Sachs continued, "Well, it was like a casino. The outside doesn't exist. Small--or no--windows. No watercooler conversation, nobody laughing. Everybody's completely focused on their jobs. It's like you're in a different world."
"And you want somebody else's opinion on the place," Sellitto said.
"Right."
Rhyme suggested, "Journalist?" Thom's partner, Peter Hoddins, was a former reporter for The New York Times and was now writing nonfiction books about politics and society. He'd probably know people from the business desk who covered the data-mining industry.
But she shook her head. "No, somebody who's had firsthand contact with them. A former employee maybe."
"Good. Lon, can you call somebody at Unemployment?"

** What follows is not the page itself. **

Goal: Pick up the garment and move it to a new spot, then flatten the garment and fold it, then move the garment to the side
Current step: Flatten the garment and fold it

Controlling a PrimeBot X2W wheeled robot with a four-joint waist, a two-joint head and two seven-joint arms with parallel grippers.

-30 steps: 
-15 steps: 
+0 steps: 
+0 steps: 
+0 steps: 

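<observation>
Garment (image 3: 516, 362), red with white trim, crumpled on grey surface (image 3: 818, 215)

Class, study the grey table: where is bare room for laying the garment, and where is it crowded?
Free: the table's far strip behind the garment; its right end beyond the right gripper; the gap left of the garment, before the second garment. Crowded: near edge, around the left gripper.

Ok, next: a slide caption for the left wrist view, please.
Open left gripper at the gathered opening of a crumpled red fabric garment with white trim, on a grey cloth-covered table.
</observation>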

"Sure." Sellitto called the New York State unemployment department. After ten minutes or so of bouncing around from office to office he found the name of a former SSD assistant technical director. He'd worked for the data miner for a number of years but had been fired a year and a half ago. Calvin Geddes was his name and he was in Manhattan. Sellitto got the details and handed the note to Sachs. She called Geddes and arranged to see him in about an hour.

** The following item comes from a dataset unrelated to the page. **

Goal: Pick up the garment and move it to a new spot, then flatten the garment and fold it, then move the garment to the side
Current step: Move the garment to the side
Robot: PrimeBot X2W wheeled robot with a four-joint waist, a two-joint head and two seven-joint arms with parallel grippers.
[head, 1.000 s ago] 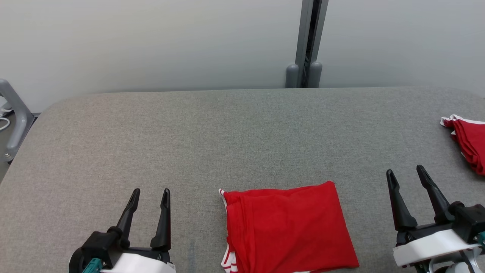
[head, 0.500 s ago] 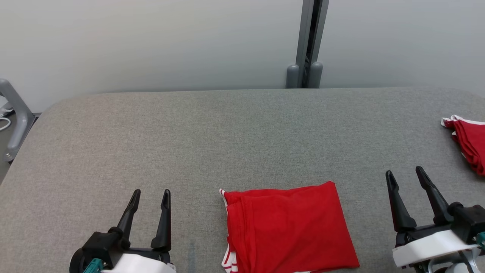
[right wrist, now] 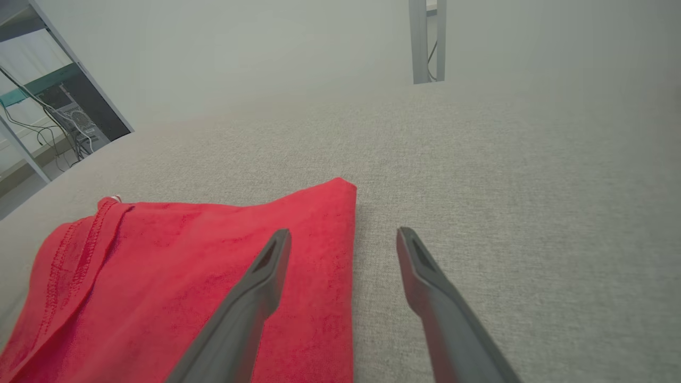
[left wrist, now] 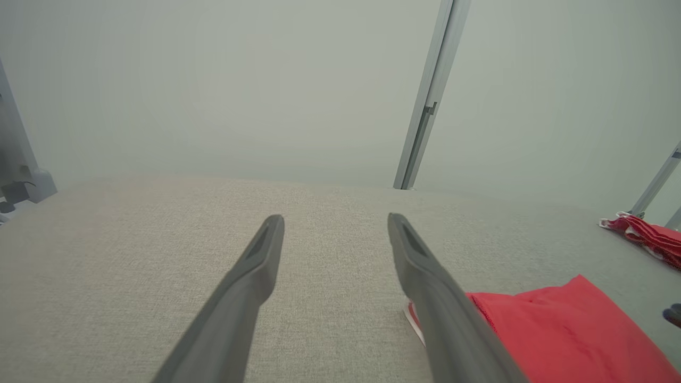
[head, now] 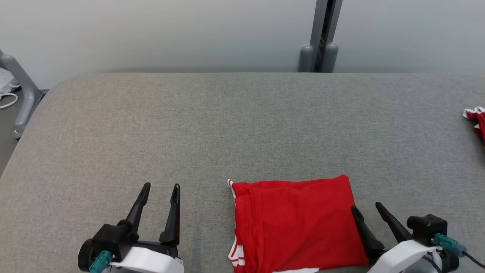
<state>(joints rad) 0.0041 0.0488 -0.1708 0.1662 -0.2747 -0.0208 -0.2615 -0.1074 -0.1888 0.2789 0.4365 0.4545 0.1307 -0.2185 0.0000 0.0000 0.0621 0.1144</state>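
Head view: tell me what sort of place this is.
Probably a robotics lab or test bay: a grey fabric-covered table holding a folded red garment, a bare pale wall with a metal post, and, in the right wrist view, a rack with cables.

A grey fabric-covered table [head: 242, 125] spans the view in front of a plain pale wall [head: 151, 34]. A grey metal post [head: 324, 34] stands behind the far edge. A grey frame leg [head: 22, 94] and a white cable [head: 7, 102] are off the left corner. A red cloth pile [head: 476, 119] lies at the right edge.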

Rhyme had no particular opinion about her mission. In any investigation you need to cover all bases. But leads like Geddes and Pulaski's checking on alibis were, to Rhyme, like images seen in an opaque window's reflection--suggestions of the truth but not the truth itself. It was only the hard evidence, scant though it was, that held the real answer to who their killer was. And so he turned back to the clues.
*
Move . . .
Arthur Rhyme had given up being scared of the Lats, who were ignoring him anyway. And he knew the big fuck-you black guy wasn't any threat.

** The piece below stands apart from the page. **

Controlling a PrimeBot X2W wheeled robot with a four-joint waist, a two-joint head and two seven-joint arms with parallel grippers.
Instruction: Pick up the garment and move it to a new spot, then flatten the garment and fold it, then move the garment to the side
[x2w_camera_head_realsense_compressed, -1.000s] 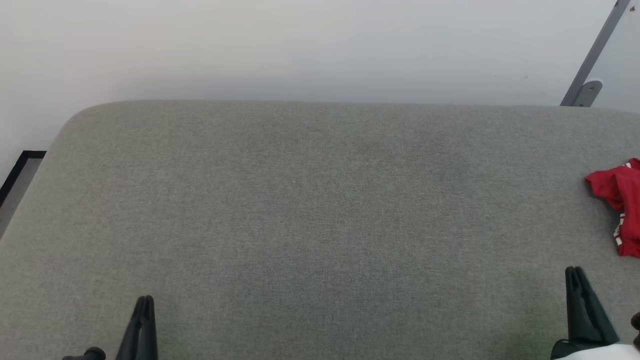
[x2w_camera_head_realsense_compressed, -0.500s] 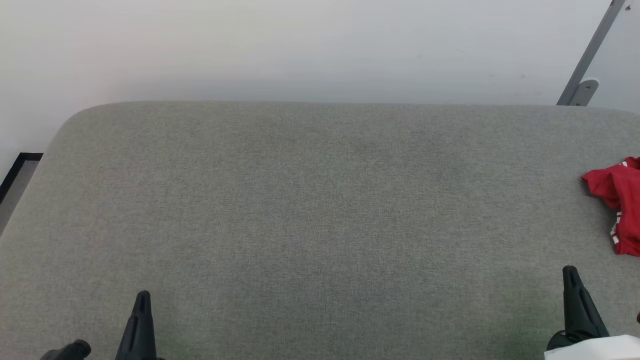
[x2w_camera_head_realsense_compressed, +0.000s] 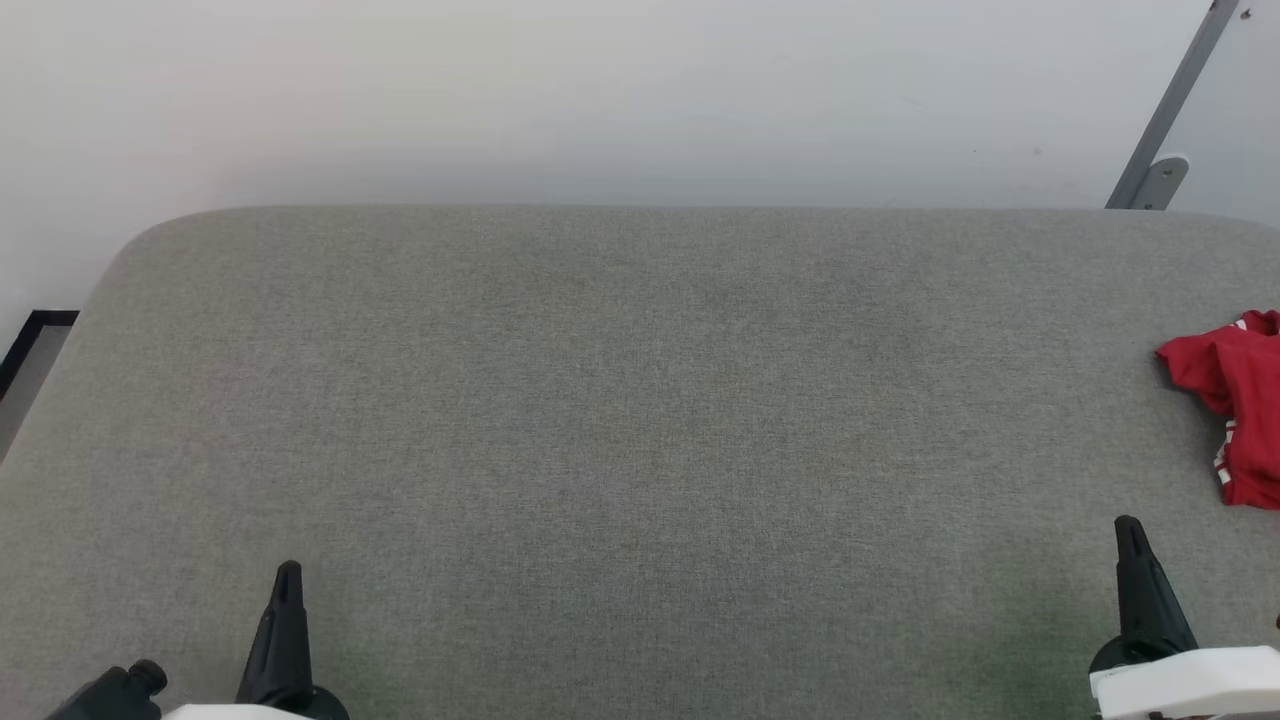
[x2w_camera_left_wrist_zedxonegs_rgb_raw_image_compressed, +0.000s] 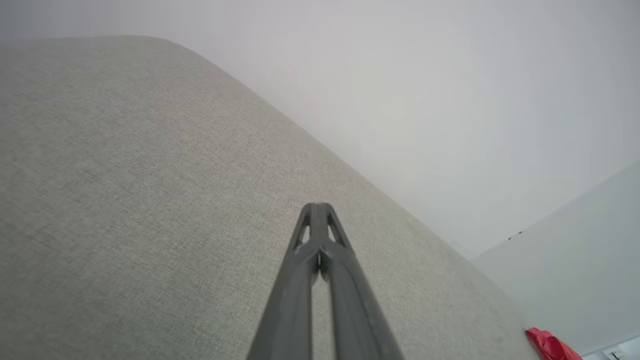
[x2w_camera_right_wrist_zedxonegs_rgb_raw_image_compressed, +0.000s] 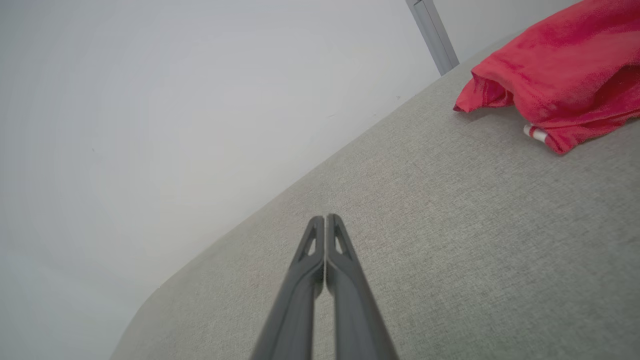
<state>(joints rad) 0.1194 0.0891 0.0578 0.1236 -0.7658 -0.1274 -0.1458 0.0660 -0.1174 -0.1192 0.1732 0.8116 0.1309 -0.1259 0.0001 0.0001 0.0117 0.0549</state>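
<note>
Garment (x2w_camera_head_realsense_compressed: 1250, 400) lies apart, beyond right jaws

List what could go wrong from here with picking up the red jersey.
1. The garment lies bunched at the head view's right edge, partly cut off, so a reach may be aimed poorly.
2. The right end effector is shut and apart from it; unless it opens first, it may just shove the cloth along the grey surface.
3. A pinch on the bunched folds could catch several layers, making flattening harder.
</note>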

It was the tattooed white guy who bothered him. The tweaker--what meth-heads were apparently called--scared Arthur a lot. Mick was his name. His hands twitched, he scratched his welty skin and his eerie white eyes jumped like bubbles in boiling water. He whispered to himself.
Arthur had tried to avoid the man all yesterday, and last night he'd lain awake and in between bouts of depression spent a lot of time wishing Mick away, hoping that he'd go to trial today and vanish from Arthur's life forever.
But no such luck. He was back this morning and seemed to be staying close. He continued to glance at Arthur. "You and me," he once muttered, sending a chill right down to Arthur's tailbone.
Even the Lats didn't seem to want to hassle Mick. Maybe you had to follow certain protocols in jail. Some unwritten rules of right and wrong. People like this skinny tattooed druggie might not play by those rules, and everybody here seemed to know it.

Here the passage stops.